The 14 Most-Pinnable

5Stages Of Decline After A Society Becomes Infected By

Дата публикации: 2017-10-18 03:31

I talk to women plenty. What im saying is based on my observations of female friends and women in general I don 8767 t know what crazy place you live in where all single men get their pick of ladies I can only suggest you 8767 re doing exactly what you say I 8767 m doing and only register the existence of top-tier men who can bounce from woman to woman.

How mothers can support daughters coping with an abusive

It s that you re a deeply unpleasant person with a very gross mindset who calls women whores and speaks in terms of misogyny.

Relationship Stages with a Narcissist or Borderline and

I know it takes time to heal (tons for me!) but I hope when this guy shows his sorry face again you will give him the surprise of his life and kick him to the curb.

Women With Traits of BPD - Why Men Stay

Brilliant article Superb Really it inspired me to stay calm N i wont bother much now And just live in present without stressing much 🙂 thank you 🙂

A song I recently discovered, I forgive you by Rachelle Farrell, is very All you want is progress and peace.
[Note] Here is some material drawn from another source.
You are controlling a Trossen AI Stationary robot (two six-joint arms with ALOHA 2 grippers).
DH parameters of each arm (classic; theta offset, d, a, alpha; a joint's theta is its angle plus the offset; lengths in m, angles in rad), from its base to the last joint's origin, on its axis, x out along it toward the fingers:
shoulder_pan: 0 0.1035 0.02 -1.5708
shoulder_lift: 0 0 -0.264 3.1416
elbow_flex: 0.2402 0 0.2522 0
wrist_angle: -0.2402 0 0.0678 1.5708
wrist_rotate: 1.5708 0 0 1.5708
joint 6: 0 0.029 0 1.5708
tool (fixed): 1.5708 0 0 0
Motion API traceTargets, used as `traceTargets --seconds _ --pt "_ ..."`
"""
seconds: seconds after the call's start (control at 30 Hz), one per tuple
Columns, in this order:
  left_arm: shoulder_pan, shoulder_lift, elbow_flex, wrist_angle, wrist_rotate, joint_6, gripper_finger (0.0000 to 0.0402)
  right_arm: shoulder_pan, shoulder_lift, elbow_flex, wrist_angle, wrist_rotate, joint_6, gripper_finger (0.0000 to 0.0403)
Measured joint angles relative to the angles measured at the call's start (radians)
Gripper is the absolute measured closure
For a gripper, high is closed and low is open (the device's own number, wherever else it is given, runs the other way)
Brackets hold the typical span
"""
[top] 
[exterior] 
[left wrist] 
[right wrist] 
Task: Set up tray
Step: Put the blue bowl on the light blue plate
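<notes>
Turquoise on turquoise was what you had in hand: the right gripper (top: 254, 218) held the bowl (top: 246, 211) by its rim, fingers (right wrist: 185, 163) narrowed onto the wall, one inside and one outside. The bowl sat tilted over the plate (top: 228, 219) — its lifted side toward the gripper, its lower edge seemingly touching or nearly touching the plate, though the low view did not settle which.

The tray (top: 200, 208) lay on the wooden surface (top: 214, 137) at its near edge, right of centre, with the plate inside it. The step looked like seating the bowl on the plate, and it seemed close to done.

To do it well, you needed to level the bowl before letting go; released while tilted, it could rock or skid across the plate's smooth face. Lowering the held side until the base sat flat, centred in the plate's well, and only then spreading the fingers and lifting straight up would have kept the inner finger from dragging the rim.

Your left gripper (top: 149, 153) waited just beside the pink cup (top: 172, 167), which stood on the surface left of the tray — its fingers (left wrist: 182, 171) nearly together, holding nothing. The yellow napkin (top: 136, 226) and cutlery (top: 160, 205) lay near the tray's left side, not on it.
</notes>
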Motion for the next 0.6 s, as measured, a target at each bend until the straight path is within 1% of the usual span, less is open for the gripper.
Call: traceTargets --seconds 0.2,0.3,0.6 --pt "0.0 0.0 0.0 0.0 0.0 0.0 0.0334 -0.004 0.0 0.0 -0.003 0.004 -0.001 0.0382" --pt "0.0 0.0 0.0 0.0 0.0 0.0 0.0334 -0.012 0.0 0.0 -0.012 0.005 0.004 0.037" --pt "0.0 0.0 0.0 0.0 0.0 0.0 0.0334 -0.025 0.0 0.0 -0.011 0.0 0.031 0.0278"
I’m sorry to hear you’re feeling so terrible, and for such a long time. I’m not sure what to tell you, but I am sure that you should NOT shoot yourself. Other than that, I’m flummoxed.

Thank you for letting me know! I 8767 m so glad the site is helping you, and I 8767 m happy you may have found the right counselor. It 8767 s true, not too many know about any of this and I have to wonder why. Borderline is a common misdiagnosis given to traumatized victims, btw.
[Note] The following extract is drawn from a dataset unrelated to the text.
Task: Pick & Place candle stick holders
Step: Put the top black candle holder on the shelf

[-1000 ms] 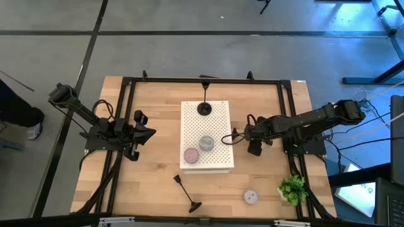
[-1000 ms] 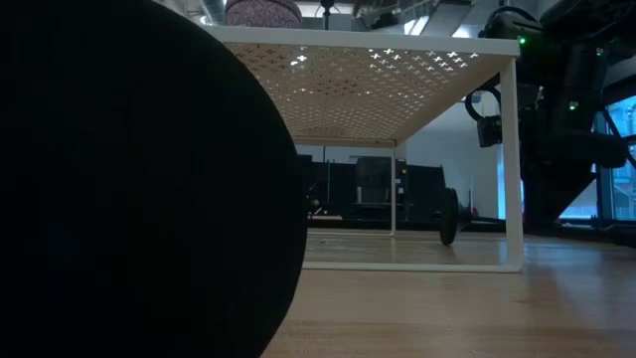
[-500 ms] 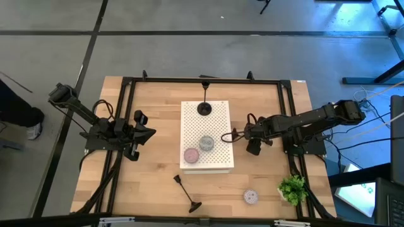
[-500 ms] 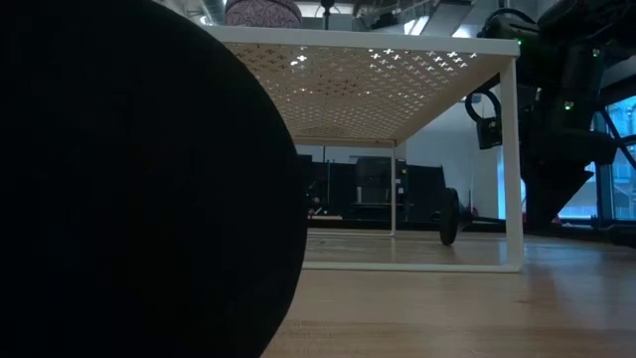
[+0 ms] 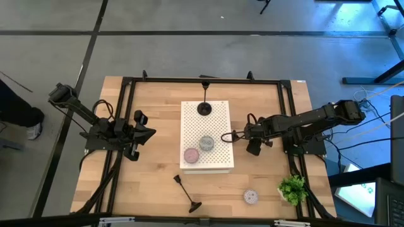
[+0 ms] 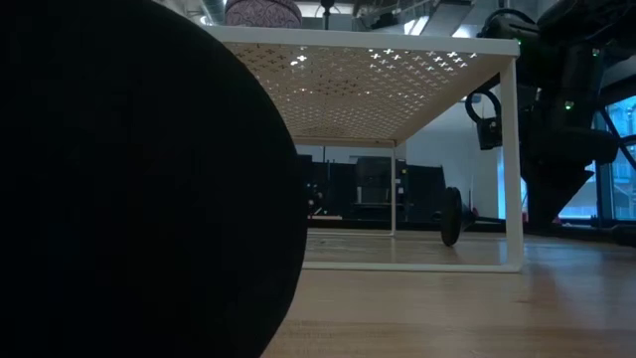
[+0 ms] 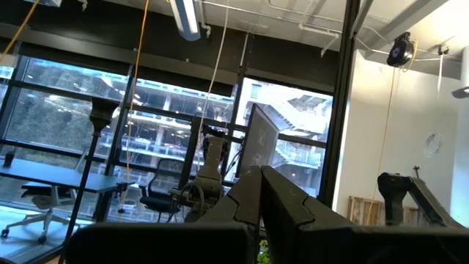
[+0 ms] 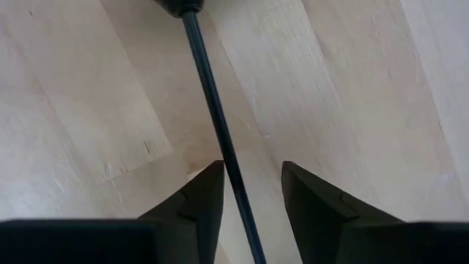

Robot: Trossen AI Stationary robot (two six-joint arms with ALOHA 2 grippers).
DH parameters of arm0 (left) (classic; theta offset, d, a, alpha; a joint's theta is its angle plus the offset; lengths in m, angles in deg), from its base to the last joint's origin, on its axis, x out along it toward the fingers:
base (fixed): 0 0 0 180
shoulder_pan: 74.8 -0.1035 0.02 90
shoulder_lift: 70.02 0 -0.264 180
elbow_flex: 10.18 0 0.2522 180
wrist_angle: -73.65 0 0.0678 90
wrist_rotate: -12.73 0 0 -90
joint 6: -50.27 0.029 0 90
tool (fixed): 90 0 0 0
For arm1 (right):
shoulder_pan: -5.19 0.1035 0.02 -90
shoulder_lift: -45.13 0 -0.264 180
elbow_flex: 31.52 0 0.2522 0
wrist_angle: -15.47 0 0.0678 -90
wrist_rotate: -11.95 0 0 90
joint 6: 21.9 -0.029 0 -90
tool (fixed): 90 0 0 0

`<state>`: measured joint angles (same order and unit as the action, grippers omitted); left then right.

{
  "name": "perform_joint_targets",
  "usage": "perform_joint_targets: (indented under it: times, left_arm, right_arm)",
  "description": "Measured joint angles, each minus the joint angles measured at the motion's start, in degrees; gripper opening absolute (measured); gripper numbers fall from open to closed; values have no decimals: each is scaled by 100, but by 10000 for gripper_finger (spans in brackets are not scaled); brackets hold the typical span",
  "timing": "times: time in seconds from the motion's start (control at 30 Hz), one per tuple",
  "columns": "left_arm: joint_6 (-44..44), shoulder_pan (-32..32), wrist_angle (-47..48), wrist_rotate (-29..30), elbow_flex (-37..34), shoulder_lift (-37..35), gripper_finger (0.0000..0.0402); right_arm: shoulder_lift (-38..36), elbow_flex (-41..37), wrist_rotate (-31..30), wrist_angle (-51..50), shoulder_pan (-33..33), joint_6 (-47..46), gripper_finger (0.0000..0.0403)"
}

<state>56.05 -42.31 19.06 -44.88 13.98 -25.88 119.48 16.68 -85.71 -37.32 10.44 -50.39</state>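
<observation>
The left pincer (image 5: 150,132) waits over the left part of the tabletop (image 5: 158,101), apart from every holder; its wrist view looks out into the room, with the two fingers pressed together and nothing between them.

Near the front edge, left of the middle, a black candlestick holder (image 5: 187,192) lies on its side on the bare wood, stem pointing toward the white board. It has not been placed, by the look of it.

The white perforated board (image 5: 218,161) stands as a low raised shelf in the middle of the tabletop. Three pieces sit on it: a black holder (image 5: 204,108) upright near its back edge, a grey puck (image 5: 207,144) toward the front, and a pink puck (image 5: 191,154) just beside it, nearer the front left corner. These three seem to be done.

Just off the board's right edge, the right pincer (image 5: 235,135) is at work. Its wrist view shows the fingers spread, with the thin stem of another black holder (image 8: 216,117) running between them over the wood and not yet pinched. In the low view that holder's round base (image 6: 450,216) rests on edge, so it lies on its side beside the shelf leg.

Near the front right, a lavender puck (image 5: 250,197) rests on the wood beside a small green plant (image 5: 292,188).

So roughly half the set is up; two black holders and one puck remain.
</observation>
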Motion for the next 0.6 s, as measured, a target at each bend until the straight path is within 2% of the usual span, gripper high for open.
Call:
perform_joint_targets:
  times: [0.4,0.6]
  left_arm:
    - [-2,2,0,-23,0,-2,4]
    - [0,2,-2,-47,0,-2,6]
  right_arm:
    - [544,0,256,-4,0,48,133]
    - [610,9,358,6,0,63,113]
Given his posts, I don t think he has enough data to answer most of those first paragraph questions? Like, he doesn t enjoy movies or tv or fiction, and doesn t worry about story in video games so ?

The thing about abusive situations is that they re not always obvious, even to the people involved. It s why people will sometimes say It would have been EASIER if he d hit me , because that s like, a pretty clear-cut case. I wound up having to articulate my fear and my reason for leaving as I was afraid that I would never be able to like myself, or think good thoughts about myself, ever again because his loathing for himself and me had translated into my loathing for myself and confusion as to why I couldn t do anything right.

I can 8767 t help but wonder if his sister isn 8767 t really his sister, but his wife. Sounds like he could be married with kids to me.